Dia masih menyimpan silabusnya karena saat itu sedang masa koreksi, jadi mudah menemukan ruang kelasnya.

“Benar sekali. Ruang kelas jurusan akting sebagian besar berada di gedung A, jadi kamu seharusnya melihat mereka lewat…”

“Saya melihat Seo-jun di gedung A pada hari Senin.”

“Aku juga melihatnya kemarin.”

Semua orang pernah bertemu Seo-jun, tetapi anehnya, ketiga orang yang mencarinya dengan api di mata mereka tidak dapat menemukannya.

“Tidak banyak yang bisa diharapkan dari pengakuan Seo-jun.”

“Mungkin karena aku sangat terkejut saat upacara penerimaannya.”

“Sutradara Ryan memang seperti itu.”

Hwang Do-yoon, yang mendengarkan cerita itu, menghela nafas lega dan berkata.

“Baiklah, itu bagus. Jadi Seo-jun bisa pergi ke sekolah dengan nyaman.”

Semua orang mengangguk mendengar perkataannya.

Tepat di sebelah anggota OSIS yang sedang berbicara, dinding putih dengan pola ukiran berkilauan, tetapi mereka tidak melihatnya.

***

“Haruskah aku mengukirnya di sini juga?”

“Hah?”

Han Jinho, yang sedang menyantap hidangan spesial hari ini, steak kubus, mengangkat kepalanya mendengar ucapan Seo-jun. Saat mata semua orang tertuju padanya, Seo-jun tersenyum cerah.

“Tidak, tidak ada apa-apa.”

Teman-teman yang mengangkat bahu terus berbicara.

Mereka semua kagum dengan makanan kafetaria yang ternyata lebih lezat dari yang mereka kira.

“Makanan kafetaria lezat.”

“Benar sekali. Kurasa aku bisa datang ke sini dan makan saat aku tidak bisa keluar.”

“Khususnya di hari Rabu, saya harus datang. Saya tidak menyangka akan ada cube steak.”

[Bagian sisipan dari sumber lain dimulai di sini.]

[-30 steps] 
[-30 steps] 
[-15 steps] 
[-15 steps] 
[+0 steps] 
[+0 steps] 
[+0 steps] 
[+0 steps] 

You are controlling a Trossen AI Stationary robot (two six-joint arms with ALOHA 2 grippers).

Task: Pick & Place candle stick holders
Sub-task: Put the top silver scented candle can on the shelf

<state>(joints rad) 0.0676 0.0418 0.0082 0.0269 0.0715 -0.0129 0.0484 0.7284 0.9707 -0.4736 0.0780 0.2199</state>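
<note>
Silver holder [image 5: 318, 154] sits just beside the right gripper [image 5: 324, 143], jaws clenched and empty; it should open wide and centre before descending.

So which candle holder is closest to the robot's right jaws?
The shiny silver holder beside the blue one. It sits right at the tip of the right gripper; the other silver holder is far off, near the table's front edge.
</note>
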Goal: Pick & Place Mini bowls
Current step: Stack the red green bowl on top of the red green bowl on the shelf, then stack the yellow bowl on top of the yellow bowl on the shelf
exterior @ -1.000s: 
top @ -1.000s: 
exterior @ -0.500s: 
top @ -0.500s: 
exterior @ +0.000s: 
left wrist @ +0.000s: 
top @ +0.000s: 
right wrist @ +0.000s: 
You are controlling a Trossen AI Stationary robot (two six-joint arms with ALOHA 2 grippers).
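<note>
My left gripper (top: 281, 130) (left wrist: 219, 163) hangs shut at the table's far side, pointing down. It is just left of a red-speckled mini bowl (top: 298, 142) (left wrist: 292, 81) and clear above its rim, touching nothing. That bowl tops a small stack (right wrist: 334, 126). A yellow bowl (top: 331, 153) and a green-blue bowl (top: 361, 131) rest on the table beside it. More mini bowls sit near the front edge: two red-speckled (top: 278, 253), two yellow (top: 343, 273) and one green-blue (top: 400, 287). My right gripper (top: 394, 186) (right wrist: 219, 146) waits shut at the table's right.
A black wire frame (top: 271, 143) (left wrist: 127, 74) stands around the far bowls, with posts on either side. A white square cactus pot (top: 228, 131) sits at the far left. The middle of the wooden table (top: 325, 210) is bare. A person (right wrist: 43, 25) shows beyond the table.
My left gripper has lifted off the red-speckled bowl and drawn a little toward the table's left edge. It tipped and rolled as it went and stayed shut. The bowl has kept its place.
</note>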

Semua orang tertawa dan mengangguk mendengar kata-kata Han Jinho.

Seo-jun melihat sekeliling kafetaria tempat ia sering datang dan mengetuk lantai dengan kaki kanannya.

[(Lini/Produksi)Labirin Mierang-Tingkat Menengah diaktifkan.]

Pola besar yang tidak dapat dilihat oleh siapa pun kecuali Seo-jun di kafetaria terukir. Pola itu tampak seperti labirin.

[(Lini/Produksi)Labirin Bawah Tanah Mierang-Tingkat Menengah]

Ini adalah labirin bawah tanah besar milik suku Mierang yang tinggal jauh di bawah tanah.

Ini mengurangi kemampuan fisik dan intelektual predator jahat dan membuat mereka tersesat dan berkeliaran.

Kehadiran pengguna berkurang di dalam labirin bawah tanah.